* _TASK_
The data below contains pictures, which are to be skipped; the lines starting at the line with "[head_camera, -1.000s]" and ending at the line with "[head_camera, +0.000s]" are to be output exactly, both ends included.

* _SOURCE DATA_
────────────────────────────────────────

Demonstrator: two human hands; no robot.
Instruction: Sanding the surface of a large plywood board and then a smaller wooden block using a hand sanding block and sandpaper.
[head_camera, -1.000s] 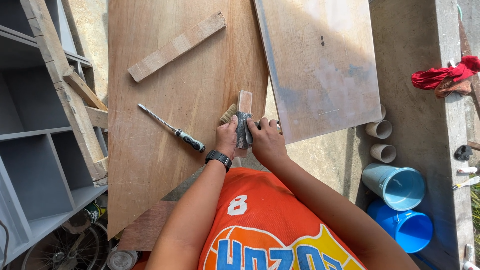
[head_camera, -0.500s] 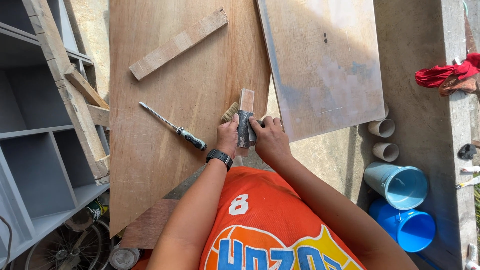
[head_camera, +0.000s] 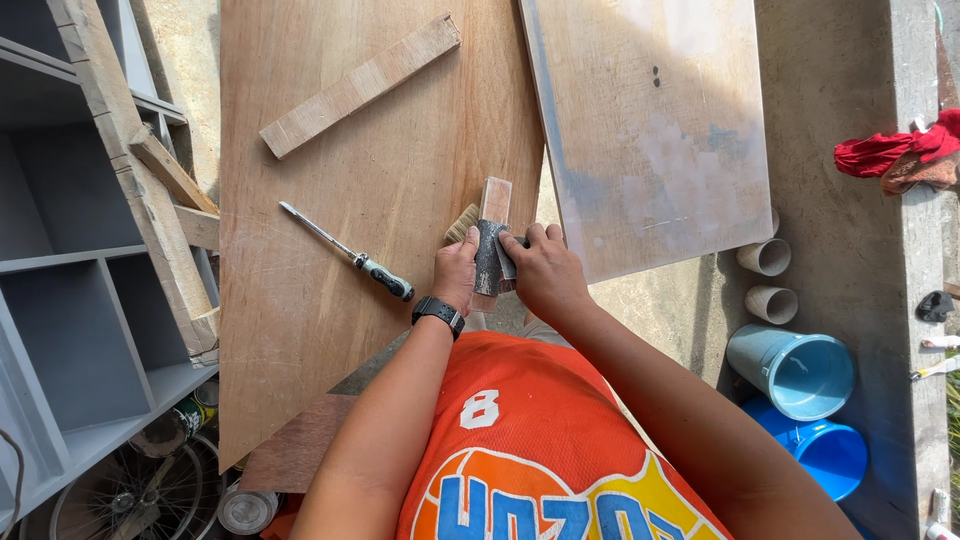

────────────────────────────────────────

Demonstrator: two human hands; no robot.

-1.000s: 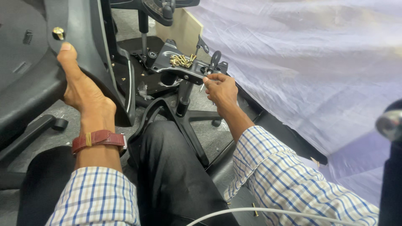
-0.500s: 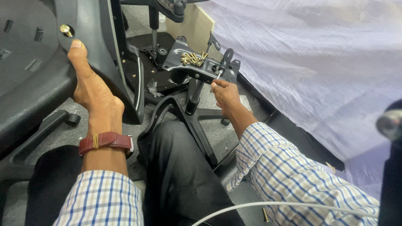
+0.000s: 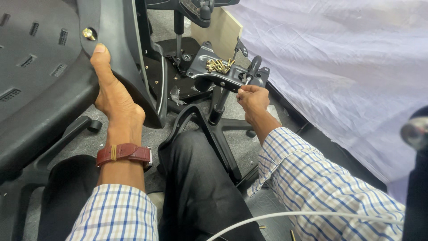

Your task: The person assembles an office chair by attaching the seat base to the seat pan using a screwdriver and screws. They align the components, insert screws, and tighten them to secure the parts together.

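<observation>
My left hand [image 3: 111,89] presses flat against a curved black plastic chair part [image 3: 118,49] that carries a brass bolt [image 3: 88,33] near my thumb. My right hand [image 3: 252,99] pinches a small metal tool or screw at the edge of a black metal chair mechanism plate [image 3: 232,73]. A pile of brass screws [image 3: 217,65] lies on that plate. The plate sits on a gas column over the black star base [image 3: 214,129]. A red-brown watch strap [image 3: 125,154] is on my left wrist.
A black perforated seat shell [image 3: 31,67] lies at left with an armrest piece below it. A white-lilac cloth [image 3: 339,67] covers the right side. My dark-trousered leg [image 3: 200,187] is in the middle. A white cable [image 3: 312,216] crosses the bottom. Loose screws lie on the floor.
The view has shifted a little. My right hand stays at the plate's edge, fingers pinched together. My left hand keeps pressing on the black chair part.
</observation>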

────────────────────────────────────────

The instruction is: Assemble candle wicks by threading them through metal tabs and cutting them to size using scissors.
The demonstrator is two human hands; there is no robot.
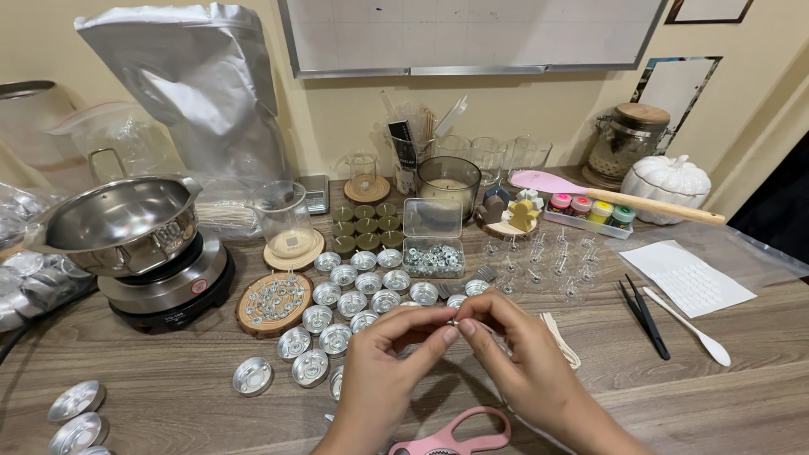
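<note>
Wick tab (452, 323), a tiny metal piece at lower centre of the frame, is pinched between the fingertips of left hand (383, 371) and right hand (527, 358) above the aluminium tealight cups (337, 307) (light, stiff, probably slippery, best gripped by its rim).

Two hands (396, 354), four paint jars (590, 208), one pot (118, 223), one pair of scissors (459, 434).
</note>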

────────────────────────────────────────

* _EXERCISE RESPONSE_
[head_camera, -1.000s] 
[head_camera, -0.500s] 
[head_camera, +0.000s] 

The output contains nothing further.